> **Instructions for the task**: State only how many lines of the records contain the string "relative".
Start of Records provided
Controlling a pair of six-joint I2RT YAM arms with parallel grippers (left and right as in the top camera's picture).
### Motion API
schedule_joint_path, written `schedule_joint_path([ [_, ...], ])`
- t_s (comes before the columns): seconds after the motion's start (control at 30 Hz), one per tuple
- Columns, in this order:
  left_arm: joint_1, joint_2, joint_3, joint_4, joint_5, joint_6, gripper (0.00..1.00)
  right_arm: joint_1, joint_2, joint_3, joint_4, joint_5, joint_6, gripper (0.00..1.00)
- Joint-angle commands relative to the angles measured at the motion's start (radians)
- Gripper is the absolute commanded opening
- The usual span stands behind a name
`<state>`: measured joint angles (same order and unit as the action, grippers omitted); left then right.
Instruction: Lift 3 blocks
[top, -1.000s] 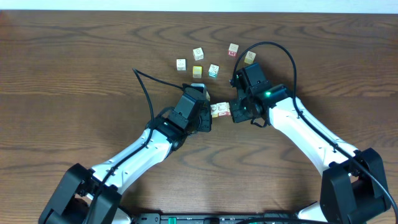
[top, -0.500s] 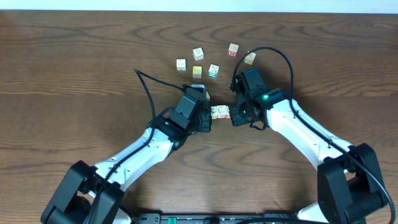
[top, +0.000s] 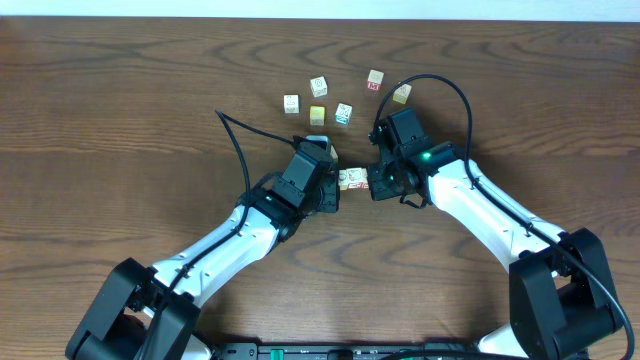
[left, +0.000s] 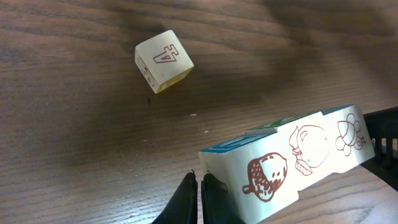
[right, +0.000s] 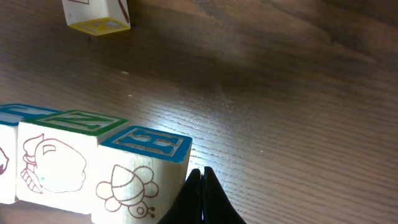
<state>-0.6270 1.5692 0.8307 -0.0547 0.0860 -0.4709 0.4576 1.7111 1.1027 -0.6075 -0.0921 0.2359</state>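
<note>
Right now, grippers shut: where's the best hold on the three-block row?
Its two end faces, one arm from each side, squeezing along the three-block row. The cubes merely abut, so only end pressure keeps them together. The shut left gripper and right gripper sit at those ends.

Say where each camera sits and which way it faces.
Overhead: above the table, facing straight down; left arm and right arm meet at the row of three blocks.
Left wrist: on the left arm, angled down past the shut left claw at the row's picture faces.
Right wrist: likewise past the shut right claw, from the opposite end.
Shared: both wrist views show the same row.
</note>
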Motion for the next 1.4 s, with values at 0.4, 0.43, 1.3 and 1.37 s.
schedule_joint_path([
  [0.4,-0.047,0.006,0.052,0.040,0.130,0.002,0.07,0.044,0.012,0.000,0.022,-0.260,0.057,0.01],
  [0.43,-0.047,0.006,0.052,0.040,0.130,0.002,0.07,0.043,0.012,0.000,0.022,-0.262,0.063,0.01],
  [1.3,-0.064,0.039,0.052,0.043,0.130,-0.013,0.07,0.020,0.012,0.000,0.040,-0.291,0.085,0.01],
  [1.37,-0.073,0.058,0.052,0.053,0.130,-0.013,0.07,0.020,0.012,0.000,0.040,-0.280,0.085,0.01],
])
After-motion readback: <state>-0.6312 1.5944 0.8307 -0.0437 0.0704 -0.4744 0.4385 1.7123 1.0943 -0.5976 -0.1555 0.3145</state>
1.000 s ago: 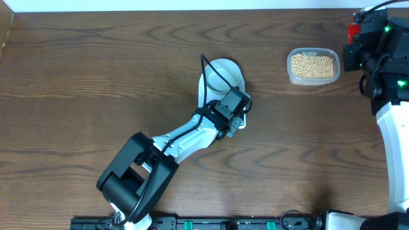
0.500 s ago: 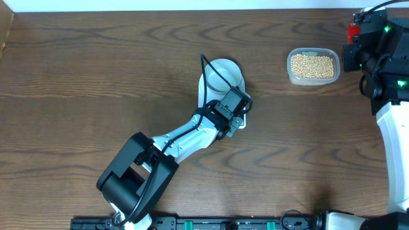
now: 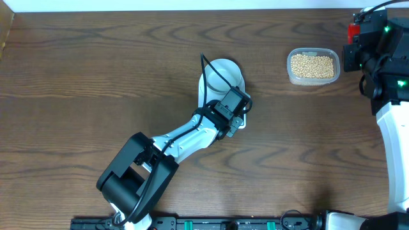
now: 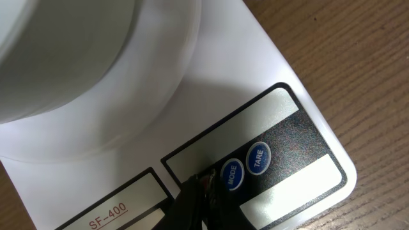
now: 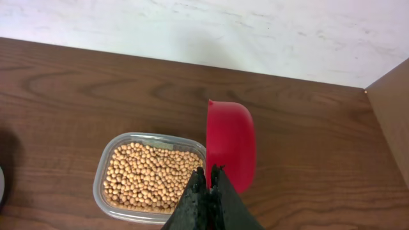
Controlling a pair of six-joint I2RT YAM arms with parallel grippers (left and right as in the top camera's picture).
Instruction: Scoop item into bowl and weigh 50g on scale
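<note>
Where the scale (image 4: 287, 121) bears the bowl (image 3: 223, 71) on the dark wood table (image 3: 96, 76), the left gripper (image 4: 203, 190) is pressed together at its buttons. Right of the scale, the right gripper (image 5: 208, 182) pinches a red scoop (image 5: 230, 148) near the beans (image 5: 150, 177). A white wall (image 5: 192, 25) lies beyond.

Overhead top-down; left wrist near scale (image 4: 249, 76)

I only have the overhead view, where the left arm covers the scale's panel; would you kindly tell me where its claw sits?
Observer: The left claw, shut, has its tips at the panel of the scale, just beside the blue MODE button, not on it.
Operator: Thank you. What lies beyond that button?
Observer: A blue TARE button, on the side away from the claw.
Operator: And the right claw?
Observer: The right claw is shut on a red scoop, held beside the tub of beans.
</note>
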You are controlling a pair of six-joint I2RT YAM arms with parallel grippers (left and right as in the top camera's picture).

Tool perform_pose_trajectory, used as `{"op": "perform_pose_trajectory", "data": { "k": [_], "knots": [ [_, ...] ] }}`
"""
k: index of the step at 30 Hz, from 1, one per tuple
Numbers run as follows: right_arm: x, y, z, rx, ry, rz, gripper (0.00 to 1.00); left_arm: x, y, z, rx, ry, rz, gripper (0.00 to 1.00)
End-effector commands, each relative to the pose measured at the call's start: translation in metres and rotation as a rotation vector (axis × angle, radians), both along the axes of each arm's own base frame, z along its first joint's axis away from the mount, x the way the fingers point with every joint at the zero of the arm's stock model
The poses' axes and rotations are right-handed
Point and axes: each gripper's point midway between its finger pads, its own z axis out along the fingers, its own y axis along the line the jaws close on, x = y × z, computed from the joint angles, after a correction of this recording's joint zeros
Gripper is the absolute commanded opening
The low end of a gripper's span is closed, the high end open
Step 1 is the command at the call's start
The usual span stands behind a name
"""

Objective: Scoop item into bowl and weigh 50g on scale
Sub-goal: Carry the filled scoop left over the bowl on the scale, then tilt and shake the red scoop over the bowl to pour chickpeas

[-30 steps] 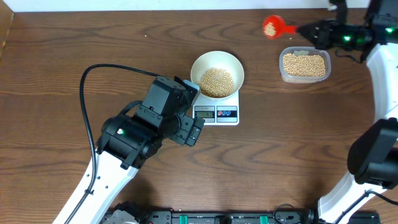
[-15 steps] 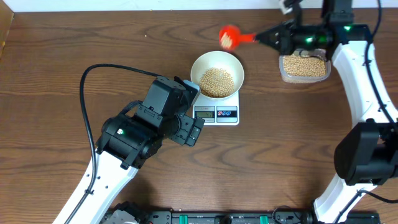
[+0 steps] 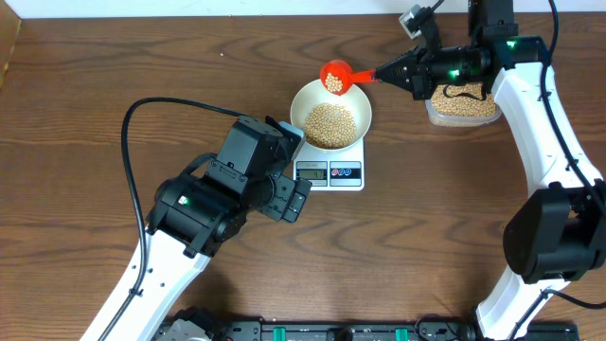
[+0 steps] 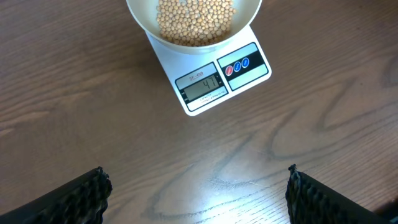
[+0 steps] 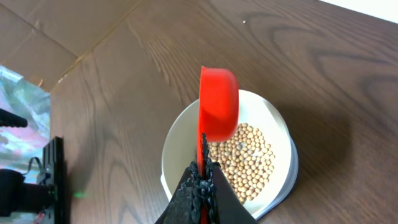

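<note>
r hand [image 3: 382,71] pinched tight on red scoop [image 3: 334,76] handle, scoop over bowl [image 3: 308,95] far rim w/ a few beans [image 3: 329,125] in it. bowl, part full, sits on scale [image 3: 329,173]. l hand [image 4: 196,176] spread wide, empty, above surface [image 3: 454,237] nr scale.

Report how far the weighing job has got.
Done: the bowl sits on the scale with a layer of beans; the display seems to read in the forties. In hand: the right gripper, shut on the red scoop, holds beans over the bowl's rim. To do: tip them in, top up to fifty.
</note>
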Motion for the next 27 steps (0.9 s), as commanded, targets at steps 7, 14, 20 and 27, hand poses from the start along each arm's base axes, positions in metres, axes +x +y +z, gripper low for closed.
{"op": "perform_pose_trajectory", "data": {
  "k": [7,14,20,27],
  "knots": [
    [-0.006,-0.002,0.005,-0.035,-0.105,0.059,0.01,0.004,0.000,0.008,-0.006,-0.016,0.000,0.92],
    [-0.007,-0.002,0.003,-0.057,-0.137,0.078,0.01,0.004,0.000,0.008,-0.007,-0.016,0.000,0.92],
    [-0.013,0.004,0.008,-0.024,-0.165,0.122,0.01,0.004,0.000,0.008,-0.006,-0.016,0.000,0.92],
    [-0.016,0.006,0.009,-0.015,-0.174,0.143,0.01,0.004,0.000,0.007,-0.006,-0.016,0.000,0.92]
  ]
}}
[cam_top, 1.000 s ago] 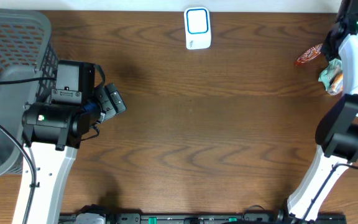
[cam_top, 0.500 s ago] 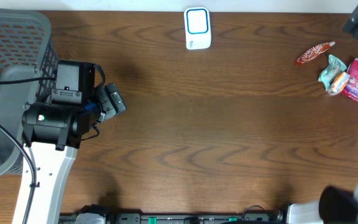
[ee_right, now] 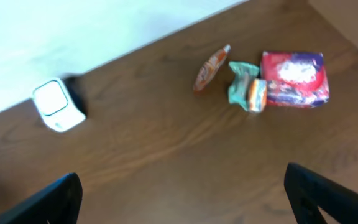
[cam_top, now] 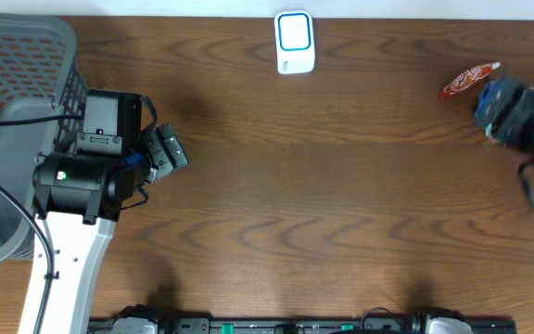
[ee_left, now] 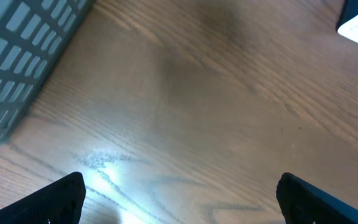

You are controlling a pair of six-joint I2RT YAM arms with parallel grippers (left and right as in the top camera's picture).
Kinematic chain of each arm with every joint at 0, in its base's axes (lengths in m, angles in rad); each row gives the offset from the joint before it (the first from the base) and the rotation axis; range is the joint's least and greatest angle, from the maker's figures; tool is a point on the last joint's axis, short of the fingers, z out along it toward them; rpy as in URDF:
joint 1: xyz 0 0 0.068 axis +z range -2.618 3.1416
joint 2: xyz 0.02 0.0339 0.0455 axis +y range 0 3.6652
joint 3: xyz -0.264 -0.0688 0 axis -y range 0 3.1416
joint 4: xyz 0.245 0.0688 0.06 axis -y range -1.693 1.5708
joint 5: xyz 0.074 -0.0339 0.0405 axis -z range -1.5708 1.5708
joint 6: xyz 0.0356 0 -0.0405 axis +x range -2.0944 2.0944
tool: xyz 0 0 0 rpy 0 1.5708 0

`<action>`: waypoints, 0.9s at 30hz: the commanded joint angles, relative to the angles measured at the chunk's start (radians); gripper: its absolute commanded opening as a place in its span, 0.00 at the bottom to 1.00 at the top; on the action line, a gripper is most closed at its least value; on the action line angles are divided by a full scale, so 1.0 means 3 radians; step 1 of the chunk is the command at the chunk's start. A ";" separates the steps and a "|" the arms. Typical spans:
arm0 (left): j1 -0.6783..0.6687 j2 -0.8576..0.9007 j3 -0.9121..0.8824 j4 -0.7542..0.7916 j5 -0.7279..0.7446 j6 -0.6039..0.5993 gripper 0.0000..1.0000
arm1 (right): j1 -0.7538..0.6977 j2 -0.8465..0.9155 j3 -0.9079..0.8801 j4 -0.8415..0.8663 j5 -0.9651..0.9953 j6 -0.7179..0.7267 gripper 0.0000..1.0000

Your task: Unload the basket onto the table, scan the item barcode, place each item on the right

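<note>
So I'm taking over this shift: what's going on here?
Nothing is held. The right claw hangs open above three snack packets at the right side of the table: a red-purple pack, a teal pack and an orange sachet. The white scanner stands at the far edge, apart from them. The left claw is open over bare wood by the grey basket.

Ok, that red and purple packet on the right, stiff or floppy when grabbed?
The packet looks like a soft, puffy wrapper, so it probably crumples under a squeeze. Its shiny film may be slippery. Lying flat, it seems unlikely to roll.
</note>
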 commanded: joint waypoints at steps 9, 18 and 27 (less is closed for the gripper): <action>0.0014 -0.0018 0.0034 -0.0004 -0.0042 -0.0017 0.98 | 0.0142 -0.1283 -0.1321 -0.0172 -0.0298 0.0167 0.99; 0.0013 -0.0018 0.0034 -0.0004 -0.0042 -0.0017 0.98 | 0.0142 -0.1376 -0.1359 -0.1058 -0.0296 0.0167 0.99; 0.0014 -0.0018 0.0034 -0.0004 -0.0042 -0.0017 0.98 | 0.0142 -0.1376 -0.1359 -0.1186 -0.0298 0.0167 0.99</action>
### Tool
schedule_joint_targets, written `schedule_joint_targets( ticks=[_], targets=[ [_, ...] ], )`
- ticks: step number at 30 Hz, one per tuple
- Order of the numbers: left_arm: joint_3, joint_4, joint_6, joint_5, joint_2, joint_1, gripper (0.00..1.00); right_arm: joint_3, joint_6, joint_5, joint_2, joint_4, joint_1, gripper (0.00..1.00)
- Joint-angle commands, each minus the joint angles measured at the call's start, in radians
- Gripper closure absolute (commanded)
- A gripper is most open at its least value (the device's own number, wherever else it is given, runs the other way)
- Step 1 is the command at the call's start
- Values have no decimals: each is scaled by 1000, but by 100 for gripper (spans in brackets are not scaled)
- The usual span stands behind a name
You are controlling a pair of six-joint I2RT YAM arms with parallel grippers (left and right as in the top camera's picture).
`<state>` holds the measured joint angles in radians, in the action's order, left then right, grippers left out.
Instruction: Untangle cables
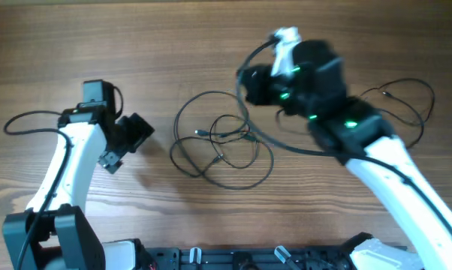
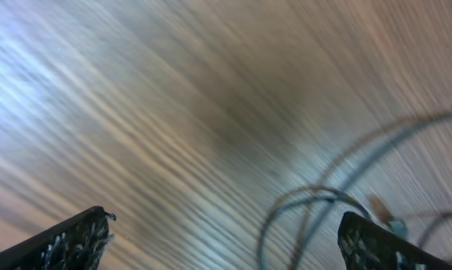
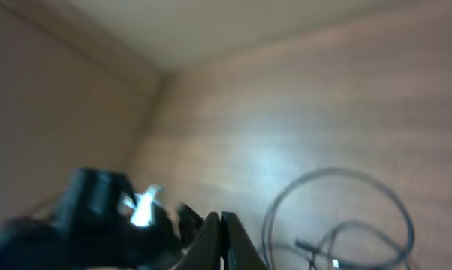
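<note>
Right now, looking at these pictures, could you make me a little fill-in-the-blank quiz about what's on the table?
1. The cables lie tangled on a ____ table.
2. Seen from overhead, that tangle sits ____ the left arm and the right arm.
3. The left gripper is ____, its fingers far apart.
4. The right gripper is ____, its fingers touching.
Missing words: wooden; between; open; shut.
</note>
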<state>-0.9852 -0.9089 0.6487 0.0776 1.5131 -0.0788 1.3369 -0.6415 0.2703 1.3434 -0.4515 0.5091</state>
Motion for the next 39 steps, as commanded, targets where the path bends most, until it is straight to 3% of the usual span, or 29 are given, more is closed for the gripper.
schedule_joint_targets(
  ticks=[1,2,6,8,11,14,16,21,24,29,32,35,39],
  targets=[
    [5,42,-12,34,6,88,0,30,21,45,-30,-30,-30,95],
    [5,54,-12,34,6,103,0,30,20,45,-21,-60,-29,95],
    [5,84,-12,34,6,116,0,29,10,45,108,-299,1,75],
    [5,89,-12,34,6,116,0,29,9,55,187,-343,27,72],
    [5,89,-12,7,8,116,1,29,8,124,332,-345,85,63],
    [5,81,-12,-60,8,115,1,29,-17,130,478,-346,134,46],
    [5,79,-12,-97,8,111,0,29,-16,170,555,-331,155,44],
    [5,69,-12,-97,8,10,0,29,-18,162,659,-275,188,44],
    [5,44,-12,-97,8,-50,0,16,-101,40,666,-272,188,44],
    [5,29,-12,-93,8,-64,0,-6,-121,-16,669,-54,188,45],
    [5,25,-12,-93,8,-64,0,-6,-153,-17,669,-24,193,53],
    [5,26,-12,-93,8,-64,0,-6,-201,-32,677,-24,208,72],
    [5,22,-12,-89,8,-64,0,-7,-227,-47,708,-19,224,74]
  ],
)
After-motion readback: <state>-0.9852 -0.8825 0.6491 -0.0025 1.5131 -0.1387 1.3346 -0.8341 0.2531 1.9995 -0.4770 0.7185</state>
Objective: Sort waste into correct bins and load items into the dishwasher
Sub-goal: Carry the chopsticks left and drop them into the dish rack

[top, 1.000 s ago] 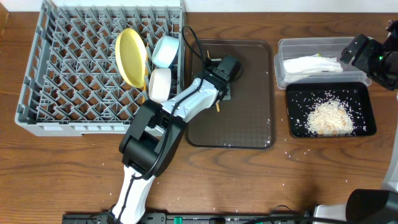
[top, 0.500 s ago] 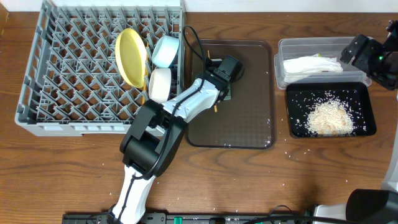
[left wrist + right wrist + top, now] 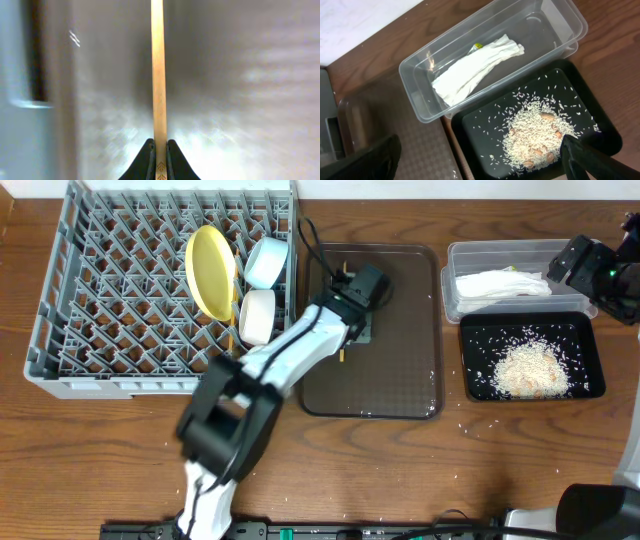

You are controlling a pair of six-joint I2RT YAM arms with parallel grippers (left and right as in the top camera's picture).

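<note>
My left gripper (image 3: 347, 330) is over the brown tray (image 3: 400, 380), shut on a thin wooden chopstick (image 3: 158, 75) that runs straight out from between the fingertips (image 3: 159, 155). The grey dish rack (image 3: 100, 330) holds a yellow plate (image 3: 210, 270), a light blue bowl (image 3: 266, 262) and a white bowl (image 3: 257, 315). My right gripper (image 3: 590, 270) hovers open and empty (image 3: 480, 165) over the bins. The clear tub (image 3: 455, 255) holds white paper (image 3: 475, 67) and a yellow-green sachet (image 3: 477, 46). The black tray (image 3: 590, 330) holds rice (image 3: 540, 130). I cannot make out the cup.
The rack's right wall stands right next to the brown tray's left edge. Loose rice grains (image 3: 462, 420) lie on the wooden table in front of the black tray. A black cable (image 3: 310, 250) loops over the rack's right corner.
My left arm has swung, its lower links now blurred and further left. The gripper stays shut on the chopstick, which has shifted slightly left over the brown tray. The right arm has not moved.
</note>
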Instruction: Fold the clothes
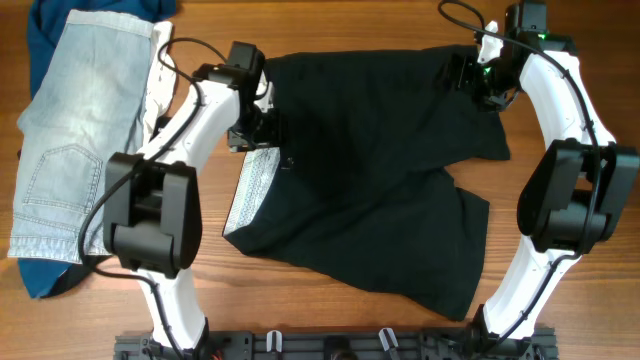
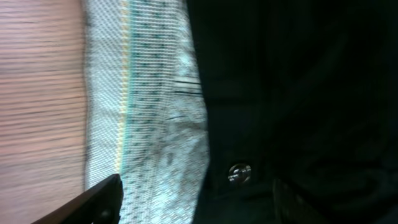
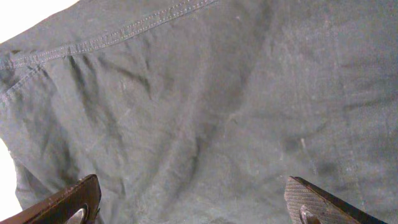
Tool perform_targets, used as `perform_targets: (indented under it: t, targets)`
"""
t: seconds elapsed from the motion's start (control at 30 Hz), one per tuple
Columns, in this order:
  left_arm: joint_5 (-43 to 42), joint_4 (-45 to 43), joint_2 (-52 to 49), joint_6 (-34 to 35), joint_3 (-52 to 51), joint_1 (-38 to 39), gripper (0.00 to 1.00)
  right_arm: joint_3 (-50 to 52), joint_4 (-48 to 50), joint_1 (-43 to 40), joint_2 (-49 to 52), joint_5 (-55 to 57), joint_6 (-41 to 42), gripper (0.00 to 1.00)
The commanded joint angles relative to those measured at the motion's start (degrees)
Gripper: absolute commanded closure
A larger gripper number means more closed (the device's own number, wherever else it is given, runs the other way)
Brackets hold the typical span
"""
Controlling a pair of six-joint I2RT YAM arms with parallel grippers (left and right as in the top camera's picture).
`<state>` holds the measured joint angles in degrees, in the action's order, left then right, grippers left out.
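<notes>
The black shorts [image 1: 370, 170] lie spread flat in the middle of the table, with the waistband to the left and its pale grey lining [image 1: 252, 190] turned out. My left gripper [image 1: 256, 128] is open just above the waistband. In the left wrist view its fingers [image 2: 199, 208] straddle the lining [image 2: 143, 106] and the small button [image 2: 239, 173]. My right gripper [image 1: 478, 80] is open over the far right corner of the shorts. In the right wrist view its fingers [image 3: 196, 205] are spread wide above the creased fabric [image 3: 205, 106] and hold nothing.
Light-blue denim shorts [image 1: 70, 130] lie at the far left on top of a dark blue garment [image 1: 45, 275]. Bare wood table [image 1: 560, 60] shows around the shorts. The arm bases stand along the front edge [image 1: 330, 345].
</notes>
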<state>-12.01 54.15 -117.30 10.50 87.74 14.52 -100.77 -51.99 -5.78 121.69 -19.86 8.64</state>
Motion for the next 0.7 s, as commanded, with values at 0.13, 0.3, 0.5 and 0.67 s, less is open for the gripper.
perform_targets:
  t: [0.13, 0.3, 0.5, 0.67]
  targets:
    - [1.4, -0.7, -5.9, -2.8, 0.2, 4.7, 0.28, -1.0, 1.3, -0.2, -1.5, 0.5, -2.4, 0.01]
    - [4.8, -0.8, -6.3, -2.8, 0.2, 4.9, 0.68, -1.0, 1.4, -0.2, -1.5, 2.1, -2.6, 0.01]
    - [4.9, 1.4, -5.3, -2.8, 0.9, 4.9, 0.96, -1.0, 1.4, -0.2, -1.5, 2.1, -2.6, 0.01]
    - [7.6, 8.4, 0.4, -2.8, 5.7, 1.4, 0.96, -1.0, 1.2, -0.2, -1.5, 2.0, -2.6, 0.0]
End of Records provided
> **Answer section**: 4